The Candlelight Party’s vice president said their support was only growing and would “burn” away the CPP, in response to a ruling party spokesperson’s comment that the opposition party will fade away.
CPP spokesperson Sok Eysan commented on the Candlelight’s prospects in a Telegram group on May 2 and shared it with journalists. The sitting senator said the opposition party would have no more light come election day and will “fade away,” pointing to recent defections away from Candlelight.
“The Candlelight Party will really fade away before the commune election,” Eysan said in the message.
Thach Setha, Candlelight’s vice president, was quick to react to the comments and said the party’s prospects were so bright that it would burn away the “thevada’s sarongs,” referring to traditional skirts given by the ruling party emblazoned with its logo, which is an angel.
“How can it blow out when it is already burning stronger?
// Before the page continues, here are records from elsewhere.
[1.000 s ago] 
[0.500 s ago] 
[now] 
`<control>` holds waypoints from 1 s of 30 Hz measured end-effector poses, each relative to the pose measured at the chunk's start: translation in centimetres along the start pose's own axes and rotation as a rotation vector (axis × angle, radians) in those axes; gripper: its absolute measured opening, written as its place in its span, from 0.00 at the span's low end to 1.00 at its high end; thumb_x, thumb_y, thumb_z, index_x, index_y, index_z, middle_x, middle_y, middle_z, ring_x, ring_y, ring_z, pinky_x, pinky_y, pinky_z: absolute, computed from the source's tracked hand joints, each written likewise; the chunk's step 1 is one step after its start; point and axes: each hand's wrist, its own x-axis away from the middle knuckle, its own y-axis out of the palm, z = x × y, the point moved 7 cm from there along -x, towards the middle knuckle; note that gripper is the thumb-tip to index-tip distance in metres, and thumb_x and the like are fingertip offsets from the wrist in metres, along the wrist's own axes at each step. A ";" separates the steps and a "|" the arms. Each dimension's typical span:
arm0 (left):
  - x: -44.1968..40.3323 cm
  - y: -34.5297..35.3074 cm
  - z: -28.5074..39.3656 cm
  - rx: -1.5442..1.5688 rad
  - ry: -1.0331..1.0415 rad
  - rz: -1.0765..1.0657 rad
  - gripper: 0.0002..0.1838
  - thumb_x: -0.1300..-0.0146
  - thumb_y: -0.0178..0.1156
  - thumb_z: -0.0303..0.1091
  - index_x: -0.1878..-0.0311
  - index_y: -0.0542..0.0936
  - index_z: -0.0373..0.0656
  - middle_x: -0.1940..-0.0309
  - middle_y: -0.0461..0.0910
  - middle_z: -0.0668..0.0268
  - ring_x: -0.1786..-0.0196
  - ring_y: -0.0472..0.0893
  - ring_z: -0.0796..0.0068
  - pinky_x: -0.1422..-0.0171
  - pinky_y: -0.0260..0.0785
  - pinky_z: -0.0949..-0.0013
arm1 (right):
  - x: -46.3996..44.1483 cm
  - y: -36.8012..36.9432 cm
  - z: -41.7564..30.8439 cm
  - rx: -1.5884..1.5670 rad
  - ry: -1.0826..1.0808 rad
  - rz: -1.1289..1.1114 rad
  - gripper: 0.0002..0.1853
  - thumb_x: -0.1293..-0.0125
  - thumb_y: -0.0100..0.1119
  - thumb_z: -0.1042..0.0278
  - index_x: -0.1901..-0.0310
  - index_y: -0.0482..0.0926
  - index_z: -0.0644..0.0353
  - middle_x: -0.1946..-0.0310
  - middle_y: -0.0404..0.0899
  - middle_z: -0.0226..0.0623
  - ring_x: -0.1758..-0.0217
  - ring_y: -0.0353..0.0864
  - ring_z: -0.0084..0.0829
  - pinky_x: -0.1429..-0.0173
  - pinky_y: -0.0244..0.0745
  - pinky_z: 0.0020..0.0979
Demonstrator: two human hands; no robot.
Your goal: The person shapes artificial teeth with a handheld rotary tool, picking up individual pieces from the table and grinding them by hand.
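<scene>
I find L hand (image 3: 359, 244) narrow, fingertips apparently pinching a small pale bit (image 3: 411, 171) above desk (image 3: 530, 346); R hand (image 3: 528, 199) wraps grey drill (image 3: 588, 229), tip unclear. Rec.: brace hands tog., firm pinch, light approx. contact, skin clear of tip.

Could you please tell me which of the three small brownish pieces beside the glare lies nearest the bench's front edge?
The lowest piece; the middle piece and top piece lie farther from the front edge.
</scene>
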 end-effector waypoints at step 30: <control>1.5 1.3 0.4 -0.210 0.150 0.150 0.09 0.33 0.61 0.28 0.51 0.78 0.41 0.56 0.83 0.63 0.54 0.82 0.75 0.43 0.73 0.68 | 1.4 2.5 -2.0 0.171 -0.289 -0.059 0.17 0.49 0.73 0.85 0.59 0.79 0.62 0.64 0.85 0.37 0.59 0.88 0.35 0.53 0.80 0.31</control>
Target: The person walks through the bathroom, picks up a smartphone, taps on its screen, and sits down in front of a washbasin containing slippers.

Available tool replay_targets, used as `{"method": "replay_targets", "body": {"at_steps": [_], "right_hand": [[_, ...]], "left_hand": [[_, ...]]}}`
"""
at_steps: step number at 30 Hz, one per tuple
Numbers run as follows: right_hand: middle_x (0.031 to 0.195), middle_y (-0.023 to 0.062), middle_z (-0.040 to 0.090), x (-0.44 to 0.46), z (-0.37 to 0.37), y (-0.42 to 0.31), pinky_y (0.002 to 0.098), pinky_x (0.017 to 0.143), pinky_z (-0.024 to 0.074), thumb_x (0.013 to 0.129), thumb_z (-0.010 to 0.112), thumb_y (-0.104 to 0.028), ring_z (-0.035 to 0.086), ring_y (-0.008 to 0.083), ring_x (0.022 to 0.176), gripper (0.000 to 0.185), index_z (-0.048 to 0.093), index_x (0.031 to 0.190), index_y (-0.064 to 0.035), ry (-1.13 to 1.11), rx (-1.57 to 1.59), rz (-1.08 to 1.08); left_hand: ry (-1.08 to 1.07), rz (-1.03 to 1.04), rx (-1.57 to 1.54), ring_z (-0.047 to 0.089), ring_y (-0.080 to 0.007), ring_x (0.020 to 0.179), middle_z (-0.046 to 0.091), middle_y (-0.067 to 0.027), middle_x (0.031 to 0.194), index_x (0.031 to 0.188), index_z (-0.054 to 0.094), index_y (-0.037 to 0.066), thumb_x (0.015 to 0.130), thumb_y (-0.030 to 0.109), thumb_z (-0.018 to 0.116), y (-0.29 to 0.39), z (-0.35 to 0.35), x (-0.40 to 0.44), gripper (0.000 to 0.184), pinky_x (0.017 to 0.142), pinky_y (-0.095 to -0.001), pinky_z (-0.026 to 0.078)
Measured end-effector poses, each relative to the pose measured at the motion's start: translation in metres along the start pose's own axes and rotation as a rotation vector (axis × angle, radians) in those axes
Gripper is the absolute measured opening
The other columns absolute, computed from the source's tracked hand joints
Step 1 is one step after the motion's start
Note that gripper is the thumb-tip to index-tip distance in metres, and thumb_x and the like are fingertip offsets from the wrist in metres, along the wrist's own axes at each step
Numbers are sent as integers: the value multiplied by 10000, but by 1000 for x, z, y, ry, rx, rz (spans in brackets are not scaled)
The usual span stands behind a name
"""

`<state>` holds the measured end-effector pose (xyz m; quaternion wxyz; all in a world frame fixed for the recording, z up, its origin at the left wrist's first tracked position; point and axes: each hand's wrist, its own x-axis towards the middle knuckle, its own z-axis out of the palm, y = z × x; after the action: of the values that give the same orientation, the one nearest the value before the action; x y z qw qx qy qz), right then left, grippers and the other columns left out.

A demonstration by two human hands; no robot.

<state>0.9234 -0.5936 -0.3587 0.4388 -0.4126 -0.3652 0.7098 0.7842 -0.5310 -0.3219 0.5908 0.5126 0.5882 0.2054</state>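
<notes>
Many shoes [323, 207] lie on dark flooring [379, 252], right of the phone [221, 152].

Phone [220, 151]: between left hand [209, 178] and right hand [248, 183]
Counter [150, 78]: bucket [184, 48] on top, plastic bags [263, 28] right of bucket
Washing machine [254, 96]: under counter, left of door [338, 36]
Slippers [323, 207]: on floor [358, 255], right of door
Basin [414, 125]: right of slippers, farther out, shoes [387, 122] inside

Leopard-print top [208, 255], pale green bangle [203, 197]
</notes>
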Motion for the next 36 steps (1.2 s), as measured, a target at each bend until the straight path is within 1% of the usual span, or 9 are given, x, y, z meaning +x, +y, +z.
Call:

In some time, it will burn the thevada’s sarong,” Setha said on Tuesday.
The Candlelight Party has the most candidates of opposition parties in the fray and will compete with the CPP in 1,632 communes.
The party has also alleged intimidation and harassment of its members and candidates, with party official and former CNRP lawmaker Son Chhay submitting evidence to the Interior Ministry on Friday to support their claims.
The party said it was facing these issues in Pailin, Battambang, Pursat, Kampong Chhnang, Mondulkiri, Ratanakiri, Preah Sihanouk, Preah Vihear, Svay Rieng, Kampong Cham, Tbong Khmum, Prey Veng, Kratie and Phnom Penh.
“We don’t know yet what action the Ministry of Interior will take. If the ministry is willing, the situation can be better where there is intimidation to remove [people] from ID Poor and threats to their personal security,”
Chhay also met with the Justice Ministry on Tuesday and asked for courts to drop charges against their members or delay court procedures till after the June commune election.
He said the Justice Ministry said it did not control the work of the court but that the ministry could monitor if arrests or charges made by the court were legitimate or not.